MK : Si vous m’aviez posé la question un an plus tôt je vous aurais dit que le sumo n’est pas un sport mondial. Mais au vu du nombre de pays qui ont débarqué dans le sumo ces dix derniers mois, je dirais maintenant « pourquoi pas ? ». J’ai toujours pensé pour ma part que les Olympiades ne devraient concerner que les sports individuels, pas les sports d’équipes, donc le sumo entre dans ma définition.

MB : Des tensions sont apparues au sein de la Fédération Internationale de Sumo (FIS) ces dernières années au sujet de rikishi amateur tirant un profit financier de leur sport (la FIS s’y oppose alors que des représentants de haut rang de la Fédération Européenne apparaissent plus actifs dans la course au cachet). Quelle est votre position sur le fait de laisser ceux qui n’auront jamais une chance d’accéder au monde professionnel de ce sport de pouvoir se faire un peu d’argent en le pratiquant ?

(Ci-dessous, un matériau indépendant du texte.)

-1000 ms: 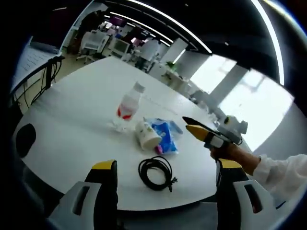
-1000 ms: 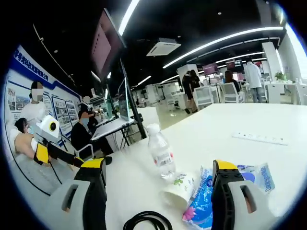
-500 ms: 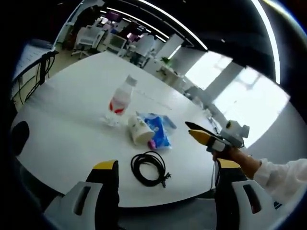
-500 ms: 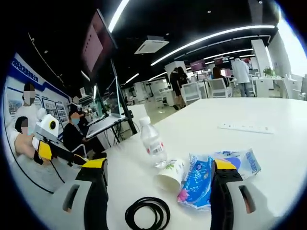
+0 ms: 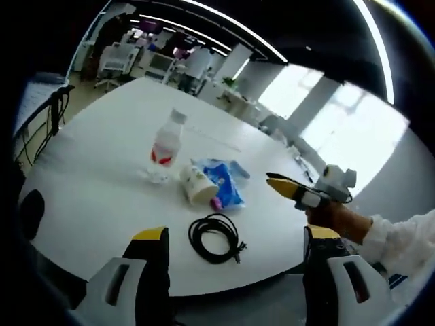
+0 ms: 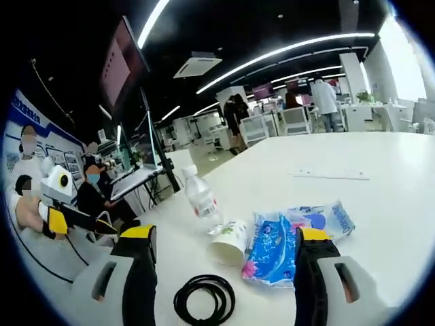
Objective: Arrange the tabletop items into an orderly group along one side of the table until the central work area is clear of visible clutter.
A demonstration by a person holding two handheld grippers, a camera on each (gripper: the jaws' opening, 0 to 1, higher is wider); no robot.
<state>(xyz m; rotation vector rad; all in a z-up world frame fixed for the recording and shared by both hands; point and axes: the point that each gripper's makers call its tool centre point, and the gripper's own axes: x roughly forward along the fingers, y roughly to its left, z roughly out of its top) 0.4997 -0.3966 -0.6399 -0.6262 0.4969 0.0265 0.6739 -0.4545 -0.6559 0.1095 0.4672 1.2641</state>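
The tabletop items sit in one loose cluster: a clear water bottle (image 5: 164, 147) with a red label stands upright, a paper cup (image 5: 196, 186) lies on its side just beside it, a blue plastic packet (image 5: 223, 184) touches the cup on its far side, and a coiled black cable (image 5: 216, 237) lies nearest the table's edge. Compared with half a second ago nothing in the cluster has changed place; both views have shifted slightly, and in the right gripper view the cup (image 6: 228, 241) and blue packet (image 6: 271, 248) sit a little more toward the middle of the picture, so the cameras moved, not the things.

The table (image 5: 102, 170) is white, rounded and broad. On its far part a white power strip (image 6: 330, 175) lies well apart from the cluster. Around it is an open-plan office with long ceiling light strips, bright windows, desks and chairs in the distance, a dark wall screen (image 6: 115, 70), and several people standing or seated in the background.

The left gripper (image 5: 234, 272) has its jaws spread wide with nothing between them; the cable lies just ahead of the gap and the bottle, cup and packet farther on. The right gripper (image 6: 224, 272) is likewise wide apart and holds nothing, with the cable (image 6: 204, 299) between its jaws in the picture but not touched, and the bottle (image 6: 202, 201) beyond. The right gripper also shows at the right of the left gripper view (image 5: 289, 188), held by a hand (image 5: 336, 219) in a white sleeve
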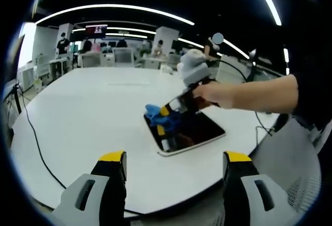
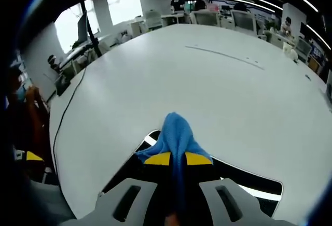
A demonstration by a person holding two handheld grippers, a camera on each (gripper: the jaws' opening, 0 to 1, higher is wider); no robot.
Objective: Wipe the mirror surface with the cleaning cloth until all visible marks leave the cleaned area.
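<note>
Where it lay flat on the white table [image 1: 78, 112], the mirror [image 1: 194, 132] looked rigid, breakable and slick, best steadied at an edge. The cloth [image 2: 175, 135], soft and light, was pinched at mid-fold in the right gripper [image 2: 177, 159], resting on the glass. The left gripper view alone showed the left gripper [image 1: 175, 157], gaping and idle, well apart, and the person's hand [image 1: 218, 94].

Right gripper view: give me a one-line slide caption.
Right hand-held gripper shut on the blue cleaning cloth, pressing it onto the dark mirror lying on the white table.
</note>
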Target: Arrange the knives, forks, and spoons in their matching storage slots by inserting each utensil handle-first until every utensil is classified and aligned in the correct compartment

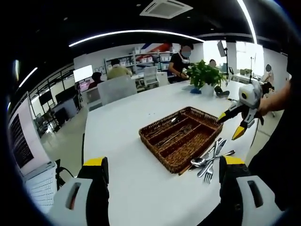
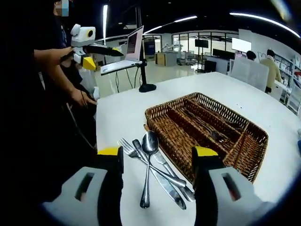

MK : Comme pour la plupart des sports de nos jours l’argent possède une grande influence. Personne ne veut s’engager dans un sport uniquement pour la compétition. Donc si quelqu’un me donne de l’argent pour faire quelque chose que j’aime, qui suis-je pour lui dire non ? Plus sérieusement toutefois, si on passe pro dans n’importe quel sport, ça me va parfaitement, tant qu’on ne réclame pas le meilleur des deux côtés en espérant apparaître pro un jour, amateur le lendemain.

MB : Si vous pouviez rajeunir de quelques années, auriez vous aimé intégrer le sumo professionnel, sachant ce que vous savez sur ce sport ?

MK : La réponse est facile – OH OUI ! Quand je regardais le sumo à la télé il y a des années je rêvais d’être là avec eux et de devenir le premier Yokozuna anglais. Toute personne possédant une machine à remonter le temps est priée d’entrer en contact avec moi.